Exclusive
Music makes the film
By Ranga CHANDRARATHNE
In an exclusive interview, Lakshman Joseph de Saram, the Sri Lankan
based international award-winning film composer reveals his most recent
projects, including the globally highly anticipated movie Bel Ami,
starring some of Hollywood’s biggest stars, notably, Robert Pattinson of
Twilight fame and Uma Thurman, the star of the Kill Bill series.
Laksman
Joseph de Saram is an internationally reputed Sri Lankan musician who is
the founder of the Chamber Music Society of Sri Lanka, the region’s
newest platform for exciting and innovative interpretations of classics
and a champion for politically and culturally explosive music of
contemporary Sri Lanka and South Asia.
Lakshman is a post-modernist composer who revolutionised the Sri
Lankan music scene with his innovative and highly embellished film
music, exploiting the intrinsic properties of both classical and
contemporary Western music.
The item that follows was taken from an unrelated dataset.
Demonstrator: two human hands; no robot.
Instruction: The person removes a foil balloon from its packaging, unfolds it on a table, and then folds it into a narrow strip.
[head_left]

He is a master exponent of classical and
applied music in Sri Lanka who has been recognised locally and
internationally for his peerless compositions of music.
Possibly the highest paid musician in the country, we ask Lakshman
about sadness, propaganda and money, and how they have impacted on his
creative output.
Question : On the completion of your 10th film score in 10 years,
from ‘Mille Soya’ to a multi million-dollar Hollywood film, where do you
see yourself now creatively?
Answer: Creatively, I accept what I have and try to make the best of
it. Craft-wise, I'm very much in the throes of honing those skills,
something I hope to keep on doing.
Q: What difference do you see between your first work on Mille
Soya and one of the last films you scored, Bel Ami for instance?
Craft
A: Actually, I have scored three films since ‘Bel Ami,’ and
I'm working on one currently. But the difference, if any, is the craft
and its the execution; the experience gained over the years has played a
big role. But content wise, you draw from the same spring essentially,
the core beam mostly never changes, all you do is drop the relevant
filters in front. But maybe, all the horrors and joys you have picked up
along the way add to the mix, who knows.
Q: Your music has tended to be more on the sad side of things,
why is so ?
A: It's the films I choose to do; they have mostly been the
reflective and melancholic types, plus, I am gradually beginning to
embrace and accept the undeniable truth, for me at least, that life, in
its shocking purity, is a dull constant ache, in the true Buddhist sense
of the word.
Comedy
Q: Would you like to score a comedy?
A: (Laughs) Possibly can see myself starting with a romantic
comedy before we go all out slapstick. No hurry though.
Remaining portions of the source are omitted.